Beginning with the line that contains "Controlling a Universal", repeat each line exactly through the end of the listing below. Pictures stay out.

======== SUPPLIED DATA ========

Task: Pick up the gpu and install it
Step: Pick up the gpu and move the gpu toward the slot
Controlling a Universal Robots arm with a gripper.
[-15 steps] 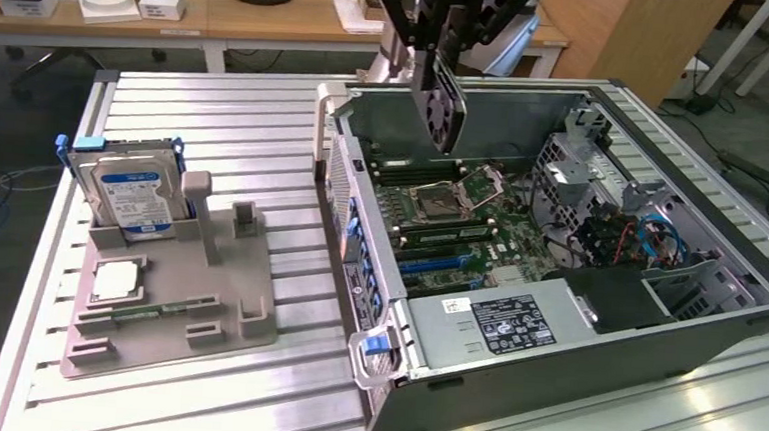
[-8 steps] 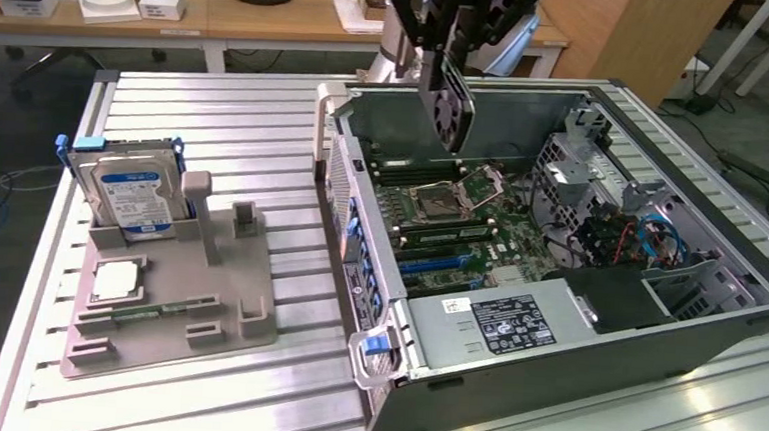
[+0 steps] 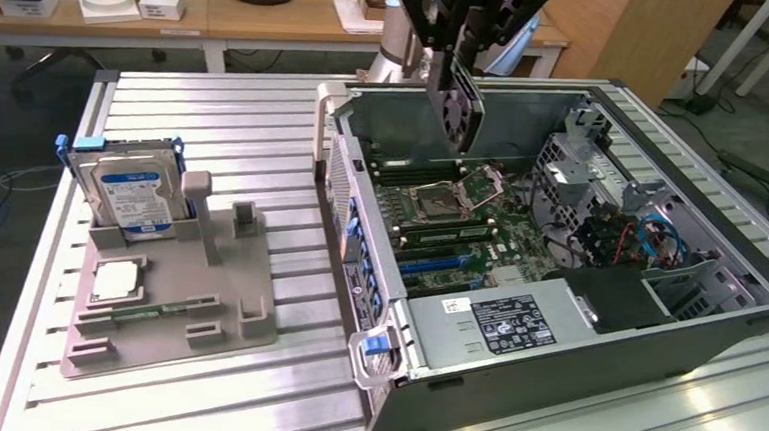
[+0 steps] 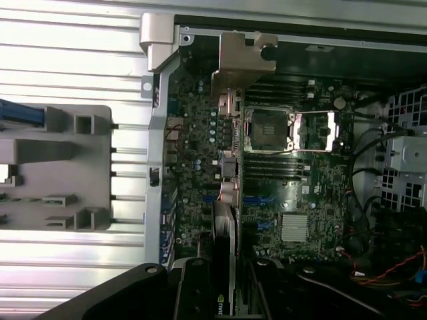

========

→ **ANSWER TO THIS TASK**:
Controlling a Universal Robots arm with a gripper.
[-15 steps] 
[-8 steps] 
[+0 steps] 
[+0 steps] 

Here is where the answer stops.